- _What to produce_
A line below contains "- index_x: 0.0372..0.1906", and a later one contains "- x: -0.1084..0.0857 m". Repeat both, with every line between them, exactly.

[Opening Material provided section]

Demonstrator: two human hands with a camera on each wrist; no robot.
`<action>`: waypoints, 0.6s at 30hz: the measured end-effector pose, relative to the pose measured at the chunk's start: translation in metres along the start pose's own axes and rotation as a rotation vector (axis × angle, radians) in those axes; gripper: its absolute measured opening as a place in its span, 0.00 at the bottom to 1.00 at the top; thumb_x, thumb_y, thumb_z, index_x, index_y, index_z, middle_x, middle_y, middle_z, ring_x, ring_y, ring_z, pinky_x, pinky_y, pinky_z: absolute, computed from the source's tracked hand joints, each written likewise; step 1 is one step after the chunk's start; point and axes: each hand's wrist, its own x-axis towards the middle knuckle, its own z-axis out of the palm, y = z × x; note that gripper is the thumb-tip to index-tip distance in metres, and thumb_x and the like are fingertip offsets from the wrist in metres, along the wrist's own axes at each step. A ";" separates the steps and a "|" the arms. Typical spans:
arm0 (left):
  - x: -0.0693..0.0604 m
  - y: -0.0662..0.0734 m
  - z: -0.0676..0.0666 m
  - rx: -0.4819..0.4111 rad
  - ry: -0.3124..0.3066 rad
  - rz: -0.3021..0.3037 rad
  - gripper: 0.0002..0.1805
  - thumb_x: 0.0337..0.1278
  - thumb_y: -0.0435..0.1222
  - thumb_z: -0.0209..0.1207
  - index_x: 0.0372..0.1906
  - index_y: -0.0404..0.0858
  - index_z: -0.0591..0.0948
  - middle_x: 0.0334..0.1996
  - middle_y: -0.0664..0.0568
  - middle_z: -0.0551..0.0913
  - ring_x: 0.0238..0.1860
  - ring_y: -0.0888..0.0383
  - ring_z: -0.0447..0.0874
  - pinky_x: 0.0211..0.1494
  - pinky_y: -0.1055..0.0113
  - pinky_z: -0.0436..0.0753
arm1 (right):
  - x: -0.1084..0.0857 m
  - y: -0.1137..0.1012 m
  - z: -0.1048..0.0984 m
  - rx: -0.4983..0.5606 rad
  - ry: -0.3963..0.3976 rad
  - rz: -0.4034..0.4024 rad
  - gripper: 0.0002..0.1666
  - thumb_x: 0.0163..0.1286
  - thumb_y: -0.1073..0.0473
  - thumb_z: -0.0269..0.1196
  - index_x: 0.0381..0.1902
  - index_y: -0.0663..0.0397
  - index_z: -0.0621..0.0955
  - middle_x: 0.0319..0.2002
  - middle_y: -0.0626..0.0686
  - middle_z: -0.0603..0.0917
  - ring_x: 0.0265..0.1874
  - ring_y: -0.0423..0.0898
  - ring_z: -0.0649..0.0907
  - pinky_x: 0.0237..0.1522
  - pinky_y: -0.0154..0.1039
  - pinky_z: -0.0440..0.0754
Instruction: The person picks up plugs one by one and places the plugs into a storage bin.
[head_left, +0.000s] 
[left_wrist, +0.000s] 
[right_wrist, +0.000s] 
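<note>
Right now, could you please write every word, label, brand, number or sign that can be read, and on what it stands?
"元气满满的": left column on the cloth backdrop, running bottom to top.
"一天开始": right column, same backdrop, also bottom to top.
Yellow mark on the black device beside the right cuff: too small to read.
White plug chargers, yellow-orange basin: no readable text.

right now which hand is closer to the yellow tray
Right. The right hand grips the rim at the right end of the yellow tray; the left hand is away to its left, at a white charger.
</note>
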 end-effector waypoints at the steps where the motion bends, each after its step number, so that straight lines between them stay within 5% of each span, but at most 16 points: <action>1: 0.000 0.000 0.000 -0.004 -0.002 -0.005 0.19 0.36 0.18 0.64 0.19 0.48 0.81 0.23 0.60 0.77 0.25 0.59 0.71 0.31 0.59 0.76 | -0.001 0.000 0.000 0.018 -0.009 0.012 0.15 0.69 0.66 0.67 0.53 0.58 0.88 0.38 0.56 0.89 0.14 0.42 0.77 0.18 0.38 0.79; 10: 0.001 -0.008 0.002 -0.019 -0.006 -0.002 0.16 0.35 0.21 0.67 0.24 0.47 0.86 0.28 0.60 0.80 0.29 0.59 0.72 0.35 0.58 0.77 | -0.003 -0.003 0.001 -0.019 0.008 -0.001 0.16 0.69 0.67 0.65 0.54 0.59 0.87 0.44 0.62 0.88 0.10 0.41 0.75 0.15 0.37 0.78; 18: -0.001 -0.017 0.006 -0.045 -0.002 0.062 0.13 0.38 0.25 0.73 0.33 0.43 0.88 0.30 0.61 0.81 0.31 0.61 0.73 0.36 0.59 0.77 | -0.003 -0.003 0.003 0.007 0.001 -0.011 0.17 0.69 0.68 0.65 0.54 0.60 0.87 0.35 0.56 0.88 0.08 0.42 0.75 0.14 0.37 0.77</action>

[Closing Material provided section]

- _Result of this task_
  - index_x: 0.0372..0.1906
  - index_y: -0.0404..0.0858
  - index_z: -0.0591..0.0948
  - middle_x: 0.0334..0.1996
  - middle_y: -0.0664..0.0568
  - middle_z: -0.0551..0.0913
  - ring_x: 0.0238..0.1860
  - ring_y: -0.0888..0.0383
  - ring_z: -0.0447..0.0874
  - pinky_x: 0.0211..0.1494
  - pinky_y: -0.1055..0.0113
  - pinky_z: -0.0436..0.0753
arm1 (right):
  - x: -0.1084..0.0857 m

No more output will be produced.